| Aim of the exercise |
In the listing below, the lines starting with the line with "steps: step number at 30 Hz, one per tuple" and going on through the line with "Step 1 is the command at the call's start" are to be reproduced exactly, and only those.

| Supplied material |
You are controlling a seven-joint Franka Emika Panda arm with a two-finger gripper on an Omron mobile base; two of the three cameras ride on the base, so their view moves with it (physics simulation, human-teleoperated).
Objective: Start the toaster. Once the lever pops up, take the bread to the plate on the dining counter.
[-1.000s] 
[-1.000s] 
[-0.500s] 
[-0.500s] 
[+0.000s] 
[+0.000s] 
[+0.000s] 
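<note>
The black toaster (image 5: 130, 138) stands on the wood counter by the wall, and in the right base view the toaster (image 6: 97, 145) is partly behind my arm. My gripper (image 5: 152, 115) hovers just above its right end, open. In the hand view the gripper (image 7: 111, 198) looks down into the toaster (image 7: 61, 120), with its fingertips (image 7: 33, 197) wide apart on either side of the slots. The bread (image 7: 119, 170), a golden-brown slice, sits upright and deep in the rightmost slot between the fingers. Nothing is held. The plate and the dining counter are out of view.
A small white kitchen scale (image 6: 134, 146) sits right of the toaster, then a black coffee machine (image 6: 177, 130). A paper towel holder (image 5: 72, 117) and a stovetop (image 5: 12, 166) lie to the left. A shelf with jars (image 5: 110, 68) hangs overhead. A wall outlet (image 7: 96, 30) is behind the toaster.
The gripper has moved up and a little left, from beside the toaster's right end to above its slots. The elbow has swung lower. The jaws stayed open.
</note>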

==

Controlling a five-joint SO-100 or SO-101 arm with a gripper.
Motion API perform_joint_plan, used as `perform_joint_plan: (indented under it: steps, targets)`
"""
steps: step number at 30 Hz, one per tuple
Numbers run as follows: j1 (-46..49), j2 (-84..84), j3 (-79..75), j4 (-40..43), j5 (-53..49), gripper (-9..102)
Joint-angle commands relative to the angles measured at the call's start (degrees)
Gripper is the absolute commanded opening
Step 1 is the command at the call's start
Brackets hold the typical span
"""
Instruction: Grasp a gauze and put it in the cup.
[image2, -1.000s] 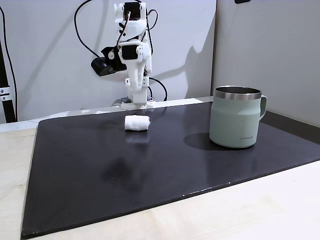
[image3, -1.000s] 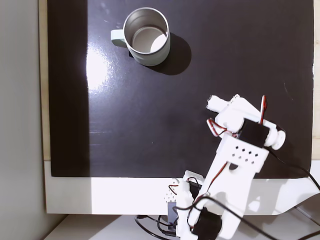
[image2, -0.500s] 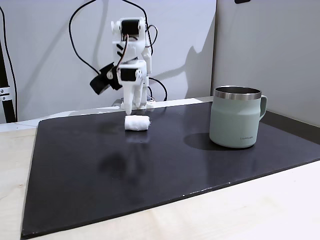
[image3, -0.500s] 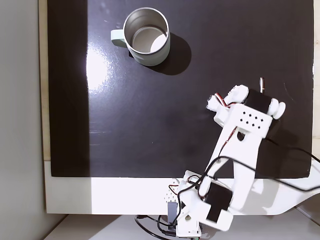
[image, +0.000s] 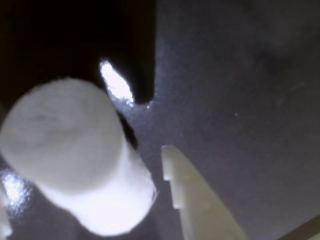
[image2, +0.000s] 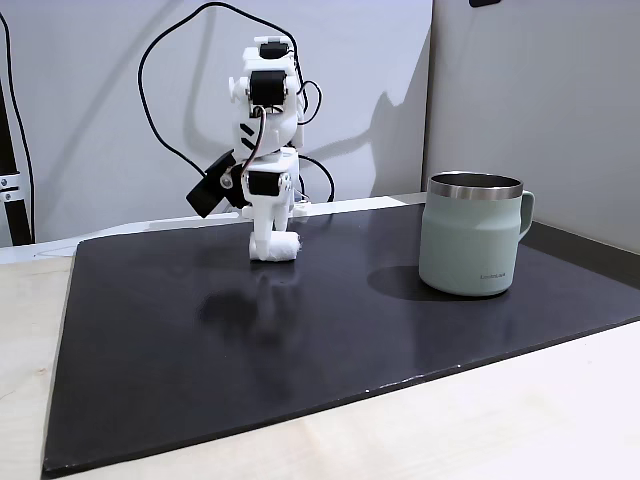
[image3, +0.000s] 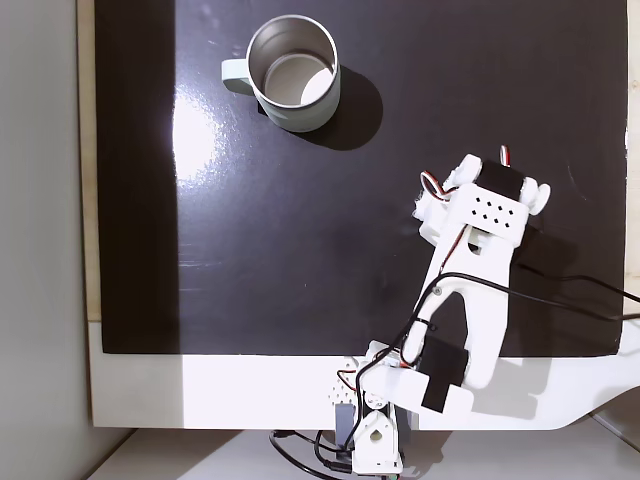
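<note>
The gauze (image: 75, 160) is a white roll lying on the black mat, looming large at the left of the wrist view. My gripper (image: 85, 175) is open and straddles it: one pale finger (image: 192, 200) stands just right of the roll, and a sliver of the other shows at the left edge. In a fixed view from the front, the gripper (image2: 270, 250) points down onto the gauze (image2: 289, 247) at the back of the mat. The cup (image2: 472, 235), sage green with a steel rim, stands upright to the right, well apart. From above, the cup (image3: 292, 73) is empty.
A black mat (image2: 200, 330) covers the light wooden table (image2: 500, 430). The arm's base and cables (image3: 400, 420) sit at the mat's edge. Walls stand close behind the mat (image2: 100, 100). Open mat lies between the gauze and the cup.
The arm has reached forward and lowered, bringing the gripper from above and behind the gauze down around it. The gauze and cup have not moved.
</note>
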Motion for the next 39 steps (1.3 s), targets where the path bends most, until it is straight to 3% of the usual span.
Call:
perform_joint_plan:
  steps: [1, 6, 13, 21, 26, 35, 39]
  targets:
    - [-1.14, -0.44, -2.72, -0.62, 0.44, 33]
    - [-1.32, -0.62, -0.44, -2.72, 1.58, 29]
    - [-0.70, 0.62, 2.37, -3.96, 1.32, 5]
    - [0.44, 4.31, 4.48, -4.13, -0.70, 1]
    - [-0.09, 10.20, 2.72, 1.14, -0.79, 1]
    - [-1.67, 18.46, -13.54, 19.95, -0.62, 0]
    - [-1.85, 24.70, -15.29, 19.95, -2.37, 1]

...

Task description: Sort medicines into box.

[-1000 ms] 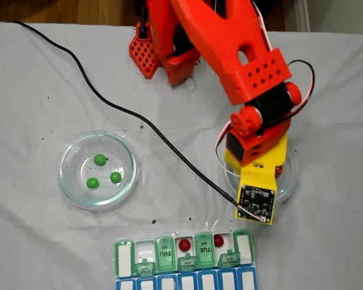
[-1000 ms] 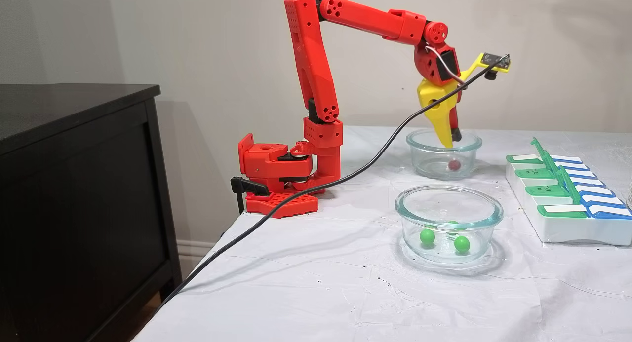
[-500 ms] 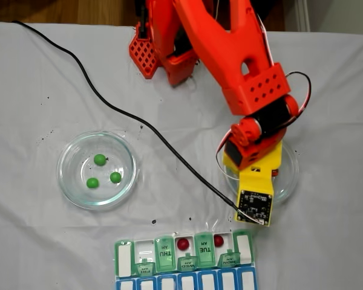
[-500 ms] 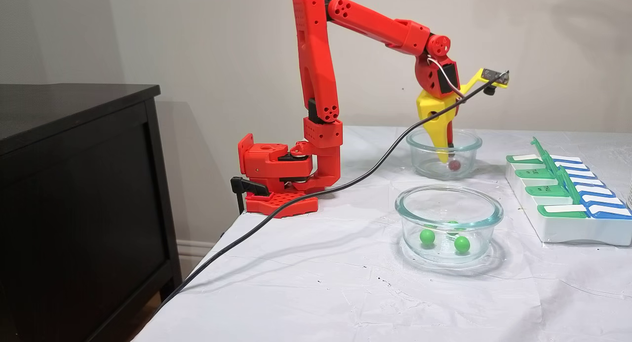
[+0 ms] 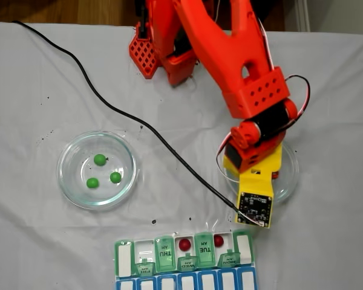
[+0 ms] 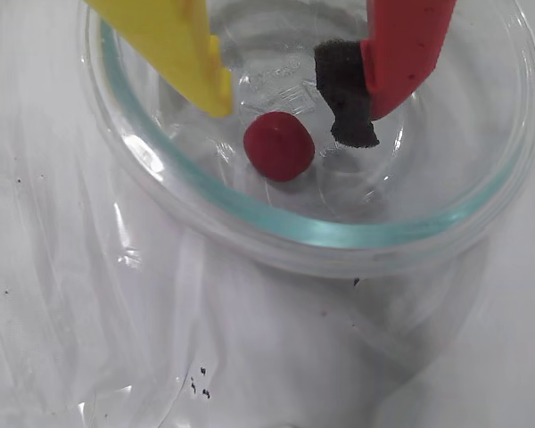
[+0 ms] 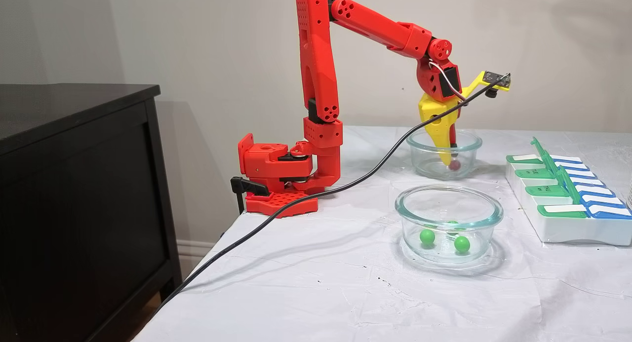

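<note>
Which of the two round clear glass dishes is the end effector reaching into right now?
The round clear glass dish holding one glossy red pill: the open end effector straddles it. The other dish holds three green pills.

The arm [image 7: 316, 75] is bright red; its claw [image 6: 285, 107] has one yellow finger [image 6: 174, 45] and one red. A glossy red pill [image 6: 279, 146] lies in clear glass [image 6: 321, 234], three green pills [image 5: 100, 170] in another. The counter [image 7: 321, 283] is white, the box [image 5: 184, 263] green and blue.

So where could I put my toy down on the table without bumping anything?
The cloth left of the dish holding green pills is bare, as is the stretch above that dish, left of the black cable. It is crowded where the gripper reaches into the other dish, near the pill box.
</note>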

| Answer below |
steps: step number at 30 Hz, one per tuple
Numbers run as follows: j1 (-46..49), j2 (-84..84), j3 (-79..75), j4 (-40..43), j5 (-53..49), gripper (-9..102)
Joint-angle commands relative to the angles measured at the call's start (degrees)
Gripper is the absolute commanded opening
Step 1 is the command at the call's start

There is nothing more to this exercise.